Она вспомнила, как появилась во дворце Айхылу. Маленькая красивая девчушечка лет 5 с родинкой на щеке, огромными глазами в пол-лица, ямочками на щеках и заразительным смехом. Она вошла во дворец под руку с Самрау, а рядом с ней трусил Сарысай. Он был так же огромен, как и Акбузат, и столь же свиреп на вид. Ноздри его раздувались, мощные копыта звонко били по мраморному полу, грива так отливала лунным серебристым цветом, что казалось, будто она горела. Не так ярко, как у Акбузата, но всё же.
Хумай ждала их, присев на ступени у трона отца. Она немного волновалась, но виду не показывала, вспоминая слова Самрау: “Теперь ты старшая сестра, а младшие всегда берут пример со старших. Помни об этом, Хумай”. И Хумай помнила и усиленно себя успокаивала. Сдержанно улыбалась, сдержанно пожала руку Айхылу. И, быстро попрощавшись, ушла. Ей понравилась сестренка, но не понравилось, как смотрит на нее отец. Это взгляд принадлежал ей – так он до этого смотрел только на неё. Ревность подкатила к самому горлу, когда она уходила, и предательские слезы собрались в уголках глаз. Айхылу недоуменно посмотрела на неё, а Самрау кинулся было вслед, но, оглянувшись на младшую дочь, остановился.
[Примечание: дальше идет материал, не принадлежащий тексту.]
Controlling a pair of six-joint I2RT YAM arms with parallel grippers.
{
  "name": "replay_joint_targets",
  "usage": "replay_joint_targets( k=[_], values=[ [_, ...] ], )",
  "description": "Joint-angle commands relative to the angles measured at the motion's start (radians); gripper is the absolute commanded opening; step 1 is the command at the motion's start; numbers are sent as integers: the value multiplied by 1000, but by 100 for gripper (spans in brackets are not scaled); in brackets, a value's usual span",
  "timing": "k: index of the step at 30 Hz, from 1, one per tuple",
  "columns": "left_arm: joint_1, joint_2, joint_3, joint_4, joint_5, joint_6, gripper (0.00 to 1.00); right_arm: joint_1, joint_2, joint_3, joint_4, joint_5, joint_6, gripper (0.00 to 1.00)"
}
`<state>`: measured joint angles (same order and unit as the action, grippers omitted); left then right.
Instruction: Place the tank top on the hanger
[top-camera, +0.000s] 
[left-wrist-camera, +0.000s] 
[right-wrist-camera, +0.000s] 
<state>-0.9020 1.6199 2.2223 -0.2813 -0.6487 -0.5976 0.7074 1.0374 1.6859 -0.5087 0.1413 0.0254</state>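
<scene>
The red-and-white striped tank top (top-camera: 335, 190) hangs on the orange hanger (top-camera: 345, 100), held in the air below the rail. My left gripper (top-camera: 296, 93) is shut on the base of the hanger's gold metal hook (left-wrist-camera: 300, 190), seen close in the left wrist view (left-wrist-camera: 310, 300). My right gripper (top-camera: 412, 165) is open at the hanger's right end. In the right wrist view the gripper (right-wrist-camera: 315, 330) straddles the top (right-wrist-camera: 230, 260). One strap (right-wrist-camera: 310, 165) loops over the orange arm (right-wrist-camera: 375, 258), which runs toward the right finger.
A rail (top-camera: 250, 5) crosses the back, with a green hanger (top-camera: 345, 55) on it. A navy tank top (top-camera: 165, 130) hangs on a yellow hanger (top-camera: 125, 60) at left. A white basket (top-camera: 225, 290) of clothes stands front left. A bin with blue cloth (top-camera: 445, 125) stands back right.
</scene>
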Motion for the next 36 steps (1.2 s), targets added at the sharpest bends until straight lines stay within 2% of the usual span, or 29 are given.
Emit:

Покои Айхылу располагались напротив покоев Хумай, и она слышала вечером, как отец долго укладывал спать сестренку, напевая ей песенки, которые когда-то пел перед сном ей. Усевшись у окна и обхватив ноги руками, Хумай беззвучно плакала. Она смотрела на взошедшую недавно луну с обидой, будто спрашивая её, ну зачем она прислала свою дочь к ним во дворец.
Внезапно скрипнула дверь – пришёл отец. Он молча подошел к ней, посадил к себе на колени и крепко обнял. Хумай прижалась к нему и разрыдалась во весь голос. Ей совсем не хотелось сдерживать в себе этот громкий плачь, и отец гладил её солнечного цвета волосы, и целовал её в макушку.
– Поплачь, Хумай, – говорил он ей. – Поплачь, если хочешь. Только знай: в моем сердце хватит места на двоих.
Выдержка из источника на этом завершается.